■ Assignment
Could the records below please be retyped exactly, with their pictures left out?

··· Input ···

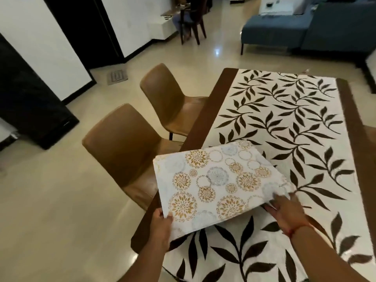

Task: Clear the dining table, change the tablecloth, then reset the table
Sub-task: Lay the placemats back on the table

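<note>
Landmark: the table [200, 123], a dark wood top with the leaf cloth [284, 127] spread along it; every place below is given from this table.
Folded cloth: a flat white packet with gold and silver circles [219, 184], held over the table's near left corner. Its left part overhangs the table edge, its far corner is above the leaf cloth. Whether the far corner rests on the cloth or floats just over it I cannot tell.
Left hand: the left hand [160, 226] grips the packet's near left corner, thumb on top, fingers curled under and hidden.
Right hand: the right hand [284, 210] holds the near right corner, thumb on top of the fabric, fingers underneath; that corner is blurred, so the exact pinch is unclear.
Table state: nothing but the leaf cloth shows on the tabletop, so clearing looks done and the cloth change is probably the step in hand.
Doing it well: keep the packet level and folded; if it sags at the overhanging side the layers may slip open.
Next call: my guess is that the packet should be parked off the table, on the near chair [122, 147] just left of the corner, so the leaf cloth can be lifted freely.
Risk: laying the packet on the leaf cloth would pin what has to come off.
Chairs: a second chair [168, 98] stands further along the table's left side, both tucked close.
</note>
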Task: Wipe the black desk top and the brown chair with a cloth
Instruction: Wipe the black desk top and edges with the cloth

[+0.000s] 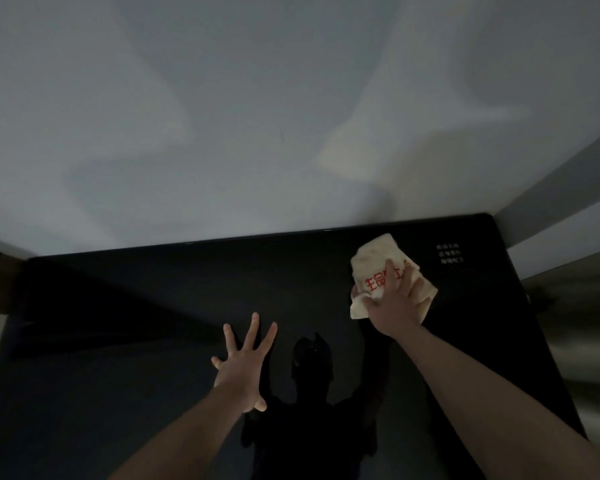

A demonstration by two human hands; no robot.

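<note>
Near the desk's far right corner, the right hand (394,299) presses a cream cloth (374,271) onto the black desk top (136,306).

Its fingers lie spread over the crumpled cloth, which carries red printed characters and sits just short of the far edge, beside small pale lettering (450,254) on the surface. Toward the middle of the desk, the left hand (245,368) rests flat, fingers straight and fanned wide, holding nothing. A pale wall (257,116) rises behind the far edge.
</note>
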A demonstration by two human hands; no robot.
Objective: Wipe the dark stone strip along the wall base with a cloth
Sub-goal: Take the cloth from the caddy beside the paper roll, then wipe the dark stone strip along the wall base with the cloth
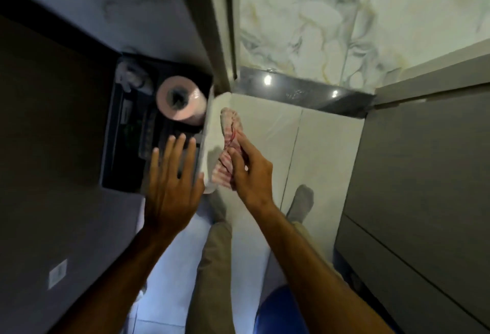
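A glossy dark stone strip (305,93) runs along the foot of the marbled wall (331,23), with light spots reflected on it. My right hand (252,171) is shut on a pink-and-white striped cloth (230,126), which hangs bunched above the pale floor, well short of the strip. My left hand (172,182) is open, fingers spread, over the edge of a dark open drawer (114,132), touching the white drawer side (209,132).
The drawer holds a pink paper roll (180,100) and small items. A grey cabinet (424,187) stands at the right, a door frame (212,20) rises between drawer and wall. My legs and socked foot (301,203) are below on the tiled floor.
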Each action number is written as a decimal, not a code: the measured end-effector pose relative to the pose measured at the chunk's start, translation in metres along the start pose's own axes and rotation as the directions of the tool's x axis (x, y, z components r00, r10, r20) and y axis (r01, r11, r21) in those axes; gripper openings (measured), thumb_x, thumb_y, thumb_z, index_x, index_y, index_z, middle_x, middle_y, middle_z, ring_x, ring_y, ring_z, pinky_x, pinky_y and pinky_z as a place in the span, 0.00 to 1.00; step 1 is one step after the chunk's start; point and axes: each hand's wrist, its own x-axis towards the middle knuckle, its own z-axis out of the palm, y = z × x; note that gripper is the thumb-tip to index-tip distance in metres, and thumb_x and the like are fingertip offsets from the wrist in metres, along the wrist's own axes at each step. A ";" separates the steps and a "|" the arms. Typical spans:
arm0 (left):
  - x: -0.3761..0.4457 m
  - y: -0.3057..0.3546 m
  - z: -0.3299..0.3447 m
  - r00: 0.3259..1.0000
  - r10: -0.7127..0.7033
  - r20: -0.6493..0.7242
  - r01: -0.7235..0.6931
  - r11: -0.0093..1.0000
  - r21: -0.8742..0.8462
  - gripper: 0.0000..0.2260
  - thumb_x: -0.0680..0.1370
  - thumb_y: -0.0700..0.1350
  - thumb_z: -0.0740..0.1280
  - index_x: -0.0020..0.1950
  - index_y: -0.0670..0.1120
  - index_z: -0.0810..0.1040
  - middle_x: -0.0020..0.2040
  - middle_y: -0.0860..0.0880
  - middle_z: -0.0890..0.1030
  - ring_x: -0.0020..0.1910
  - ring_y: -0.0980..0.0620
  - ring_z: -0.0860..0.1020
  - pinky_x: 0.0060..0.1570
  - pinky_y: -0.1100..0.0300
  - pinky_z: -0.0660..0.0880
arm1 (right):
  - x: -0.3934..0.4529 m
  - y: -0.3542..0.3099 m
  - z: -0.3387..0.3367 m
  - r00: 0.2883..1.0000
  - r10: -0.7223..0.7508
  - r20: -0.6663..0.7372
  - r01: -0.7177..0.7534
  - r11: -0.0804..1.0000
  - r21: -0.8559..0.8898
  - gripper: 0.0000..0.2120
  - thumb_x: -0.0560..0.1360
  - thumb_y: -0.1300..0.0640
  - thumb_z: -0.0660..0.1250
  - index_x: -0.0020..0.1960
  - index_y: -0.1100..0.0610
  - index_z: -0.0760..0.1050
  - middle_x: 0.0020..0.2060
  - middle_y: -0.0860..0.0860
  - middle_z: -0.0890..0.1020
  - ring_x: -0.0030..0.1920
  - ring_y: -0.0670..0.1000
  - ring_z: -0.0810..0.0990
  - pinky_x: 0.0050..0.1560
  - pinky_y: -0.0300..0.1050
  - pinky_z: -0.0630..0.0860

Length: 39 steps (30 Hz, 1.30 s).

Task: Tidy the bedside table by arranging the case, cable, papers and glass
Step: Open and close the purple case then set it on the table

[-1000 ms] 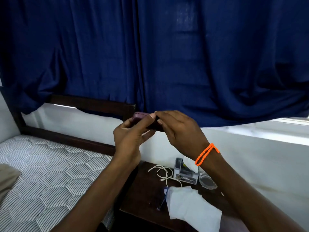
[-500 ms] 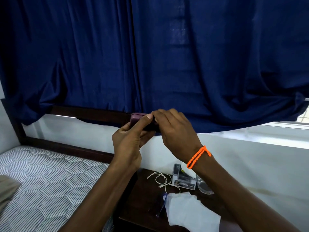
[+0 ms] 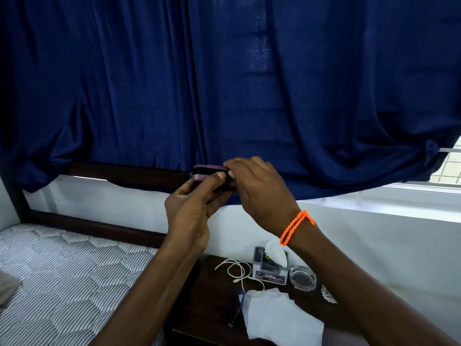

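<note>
Matt blue cloth curtain (image 3: 274, 83), dark polished wood table (image 3: 207, 295), clear glass ashtray (image 3: 302, 278).

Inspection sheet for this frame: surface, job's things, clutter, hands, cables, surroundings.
Surface: dark wooden bedside table.
Job's things: purple case held up in both hands; white papers at the table's front; glass dish at the back.
Clutter: grey tissue box; foil scrap; blue-framed glasses.
Hands: left hand and right hand grip the case.
Cables: white cable loosely coiled.
Surroundings: navy curtain; striped mattress.
</note>
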 end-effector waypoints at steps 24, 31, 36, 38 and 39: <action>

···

■ Written answer
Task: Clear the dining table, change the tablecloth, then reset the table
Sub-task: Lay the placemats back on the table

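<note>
Landmark: the table [200, 123], a dark wood top with the leaf cloth [284, 127] spread along it; every place below is given from this table.
Folded cloth: a flat white packet with gold and silver circles [219, 184], held over the table's near left corner. Its left part overhangs the table edge, its far corner is above the leaf cloth. Whether the far corner rests on the cloth or floats just over it I cannot tell.
Left hand: the left hand [160, 226] grips the packet's near left corner, thumb on top, fingers curled under and hidden.
Right hand: the right hand [284, 210] holds the near right corner, thumb on top of the fabric, fingers underneath; that corner is blurred, so the exact pinch is unclear.
Table state: nothing but the leaf cloth shows on the tabletop, so clearing looks done and the cloth change is probably the step in hand.
Doing it well: keep the packet level and folded; if it sags at the overhanging side the layers may slip open.
Next call: my guess is that the packet should be parked off the table, on the near chair [122, 147] just left of the corner, so the leaf cloth can be lifted freely.
Risk: laying the packet on the leaf cloth would pin what has to come off.
Chairs: a second chair [168, 98] stands further along the table's left side, both tucked close.
</note>
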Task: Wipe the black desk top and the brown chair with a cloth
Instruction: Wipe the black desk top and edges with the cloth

[+0.000s] 

A demonstration by two human hands; no robot.

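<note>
Near the desk's far right corner, the right hand (394,299) presses a cream cloth (374,271) onto the black desk top (136,306).

Its fingers lie spread over the crumpled cloth, which carries red printed characters and sits just short of the far edge, beside small pale lettering (450,254) on the surface. Toward the middle of the desk, the left hand (245,368) rests flat, fingers straight and fanned wide, holding nothing. A pale wall (257,116) rises behind the far edge.
</note>
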A demonstration by two human hands; no robot.
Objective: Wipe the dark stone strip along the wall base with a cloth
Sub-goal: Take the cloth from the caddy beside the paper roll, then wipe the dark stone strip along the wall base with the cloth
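A glossy dark stone strip (305,93) runs along the foot of the marbled wall (331,23), with light spots reflected on it. My right hand (252,171) is shut on a pink-and-white striped cloth (230,126), which hangs bunched above the pale floor, well short of the strip. My left hand (172,182) is open, fingers spread, over the edge of a dark open drawer (114,132), touching the white drawer side (209,132).
The drawer holds a pink paper roll (180,100) and small items. A grey cabinet (424,187) stands at the right, a door frame (212,20) rises between drawer and wall. My legs and socked foot (301,203) are below on the tiled floor.
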Each action number is written as a decimal, not a code: the measured end-effector pose relative to the pose measured at the chunk's start, translation in metres along the start pose's own axes and rotation as the directions of the tool's x axis (x, y, z components r00, r10, r20) and y axis (r01, r11, r21) in those axes; gripper openings (measured), thumb_x, thumb_y, thumb_z, index_x, index_y, index_z, middle_x, middle_y, middle_z, ring_x, ring_y, ring_z, pinky_x, pinky_y and pinky_z as a place in the span, 0.00 to 1.00; step 1 is one step after the chunk's start; point and axes: each hand's wrist, its own x-axis towards the middle knuckle, its own z-axis out of the palm, y = z × x; note that gripper is the thumb-tip to index-tip distance in metres, and thumb_x and the like are fingertip offsets from the wrist in metres, along the wrist's own axes at each step. A ";" separates the steps and a "|" the arms. Typical spans:
arm0 (left):
  - x: -0.3761..0.4457 m
  - y: -0.3057..0.3546 m
  - z: -0.3299..0.3447 m
  - r00: 0.3259..1.0000
  - r10: -0.7127..0.7033
  - r20: -0.6493..0.7242
  - r01: -0.7235..0.6931
  - r11: -0.0093..1.0000
  - r21: -0.8742..0.8462
  - gripper: 0.0000..0.2260
  - thumb_x: -0.0680..0.1370
  - thumb_y: -0.0700..0.1350
  - thumb_z: -0.0740..0.1280
  - index_x: -0.0020..0.1950
  - index_y: -0.0670..0.1120
  - index_z: -0.0810..0.1040
  - middle_x: -0.0020..0.2040
  - middle_y: -0.0860..0.0880
  - middle_z: -0.0890..0.1030
  - ring_x: -0.0020..0.1910
  - ring_y: -0.0980..0.0620
  - ring_z: -0.0860..0.1020
  - pinky_x: 0.0060..0.1570
  - pinky_y: -0.1100..0.0300
  - pinky_z: -0.0660..0.0880
arm1 (right):
  - x: -0.3934..0.4529 m
  - y: -0.3542..0.3099 m
  - z: -0.3387..0.3367 m
  - r00: 0.2883..1.0000
  - r10: -0.7223..0.7508
  - r20: -0.6663..0.7372
  - r01: -0.7177..0.7534
  - r11: -0.0804..1.0000
  - r21: -0.8559..0.8898
  - gripper: 0.0000..0.2120
  - thumb_x: -0.0560..0.1360
  - thumb_y: -0.1300..0.0640
  - thumb_z: -0.0660..0.1250
  - index_x: -0.0020..0.1960
  - index_y: -0.1100..0.0610
  - index_z: -0.0760..0.1050
  - middle_x: 0.0020..0.2060
  - middle_y: -0.0860..0.0860
  - middle_z: -0.0890..0.1020
  - ring_x: -0.0030..0.1920
  - ring_y: -0.0670..0.1000
  - ring_z: -0.0810..0.0990
  - pinky_x: 0.0050..0.1560
  - pinky_y: -0.0300..0.1050
  - pinky_z: -0.0630..0.0860

Length: 39 steps (30 Hz, 1.30 s).

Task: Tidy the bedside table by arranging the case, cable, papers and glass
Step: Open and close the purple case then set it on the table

[-1000 ms] 
[-500 ms] 
[+0 ms] 

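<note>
Matt blue cloth curtain (image 3: 274, 83), dark polished wood table (image 3: 207, 295), clear glass ashtray (image 3: 302, 278).

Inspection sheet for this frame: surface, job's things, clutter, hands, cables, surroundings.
Surface: dark wooden bedside table.
Job's things: purple case held up in both hands; white papers at the table's front; glass dish at the back.
Clutter: grey tissue box; foil scrap; blue-framed glasses.
Hands: left hand and right hand grip the case.
Cables: white cable loosely coiled.
Surroundings: navy curtain; striped mattress.
</note>
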 end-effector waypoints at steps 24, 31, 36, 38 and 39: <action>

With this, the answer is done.